Остальные наглухо скрыли лица и вцепились друг в друга, как в карнавальном танце. Мы вытянулись вереницей, и воющие барханы приветствовали наш путь, танцуя и поднимая пески.
Рядом с Полынью осталась мумия: единственная, кому буря не причиняла неудобств. Еще ночью эффект уменьшающего артефакта развеялся, и теперь наша забинтованная подруга в полный рост ковыляла рядом с нами, крутя головой и что-то одобрительно сипя при виде барханов. Признаться, она была очень кстати: мертвец не только вносил в нашу команду бодрящее разнообразие, но еще и нежно поддерживал первопроходца-Ловчего, когда тот, бывало, спотыкался.
Мне же в темноте платка вспомнилась иномирная картина, чью копию Анте однажды показывал нам с Кадией. Она называлась «Притча о слепых» и была нарисована до того жутко, что от нее сложно было оторвать взгляд.
– «Если слепой ведет слепого, то оба они упадут в яму», – продекламировал тогда Давьер, склонив голову набок и любуясь полотном. – Что означает: тщательнее выбирайте учителей.
– А если выбираешь не ты, а тебя? – пробормотала я, силясь найти в уродстве картины хоть какой-то просвет красоты.
– Пф. Иллюзия, придуманная слабаками. Все, что с нами происходит, – следствие нашего, и только нашего выбора.
– Если бы это было так, то все бы жили счастливыми, богатыми и знаменитыми, – возразила Кадия.
– А кто говорит, что люди умеют делать правильный выбор? Большинство даже в теории не знает, в чем он для них заключается. Ну а на практике и вовсе выходит черт-те что.
…Прошло еще много времени в пути, когда плечо Полыни, за которое я держалась, ощутимо напряглось.
– Все нормально? – крикнула я, но буря сожрала мои слова. Я свободной рукой поправила платок, открывая глаза.
Вокруг нас висела плотная клубящаяся масса пыли и песка, подсвеченная алой тьмой. Внутри этого мрака я разобрала очертания огромной воронки, устремленной в отсутствующее небо. Смерч-шувгей, сравнимый размерами с Башней Магов, вился и рылся в песке, как гончая, и странно изгибался, ломаясь то тут, то там. Страшная тень за барханом. Концентрат тьмы. Воронка двигалась – и очень быстро…

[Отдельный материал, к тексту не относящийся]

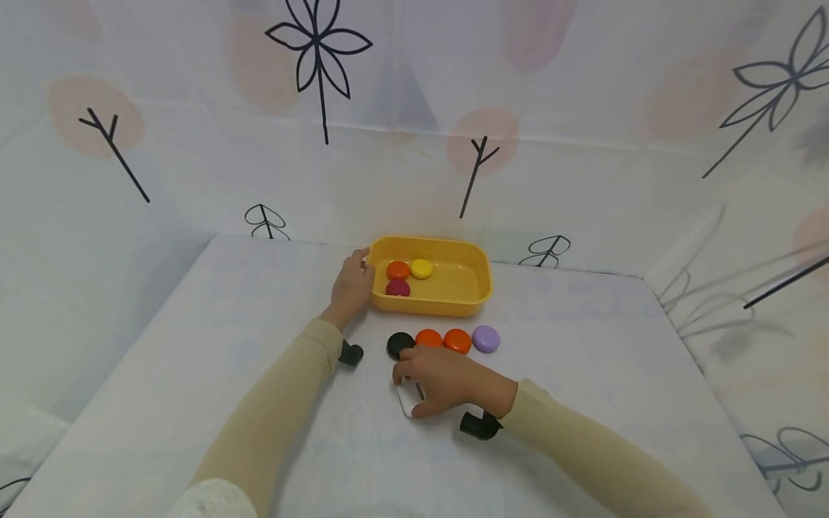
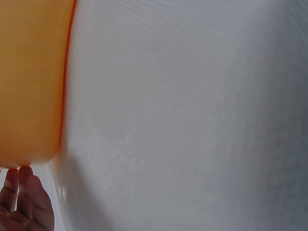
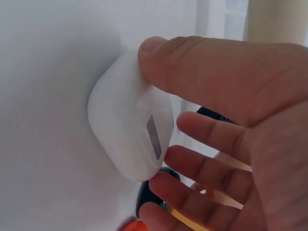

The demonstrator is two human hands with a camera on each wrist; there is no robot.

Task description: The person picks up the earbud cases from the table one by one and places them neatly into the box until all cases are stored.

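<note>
My left hand [image 1: 352, 284] touches the left end of a yellow tray [image 1: 482, 309]. In the left wrist view, the fingertips [image 2: 25, 171] meet the tray's outer wall. An orange disc [image 1: 398, 270], a yellow disc [image 1: 421, 269] and a dark red disc [image 1: 398, 288] lie in the tray's left part. With thumb and fingers at opposite edges, my right hand [image 1: 447, 378] holds a white rounded object [image 3: 127, 115] with a dark strip on it. Its underside is hidden, and whether it touches the table I cannot tell.
Between tray and right hand, a black disc [image 1: 399, 346], two orange discs [image 1: 458, 341] and a purple disc [image 1: 486, 338] form a row on the white table [image 1: 583, 345]. A patterned cloth wall [image 1: 401, 180] rises behind the tray. Dark camera mounts stick out from both wrists.
</note>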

Она шла параллельно нам, но в любой момент могла сменить маршрут.
Это плохо!
Я отпустила Полынь, чтобы протереть мгновенно забившиеся пылью глаза. Куратор обернулся, и, увидев его лицо, я невольно отшатнулась, сбивая шаг всей нашей пятерки.
Под прозрачным шлемом, похожим на аквариум для осомы, рот, подбородок и шея Ловчего были залиты кровью, частично запекшейся.
– Ты что?! – охнула я. – Это столько сил из тебя магия пьет?!
Полынь лишь раздраженно дернул плечом в ответ.
– Убирай шлем! Теперь я поведу! – Я потянулась за пузырьком с кровью Рэндома.
Ребята, взволнованные заминкой, тоже сняли платки.
– СТОП! Не вздумайте убирать шлем, Внемлющий! – вдруг рявкнули рядом со мной, и только спустя мгновение я поняла, что этот приказной тон, так похожий на королевский, принадлежит Лиссаю. – Смерч близко; если он унюхает кровь, то пойдет на нас!
Полынь, уже сложивший пальцы для заклинания отмены, замер и призадумался, попеременно глядя на воронку смерча и собственные руки – они отчаянно тряслись из-за магических перегрузок. Мумия, от чьих бинтов остались лишь жалкие лоскуты, встревоженно обнимала Ловчего, и глаза ее, во мгле светящиеся красным, были полны сочувствия.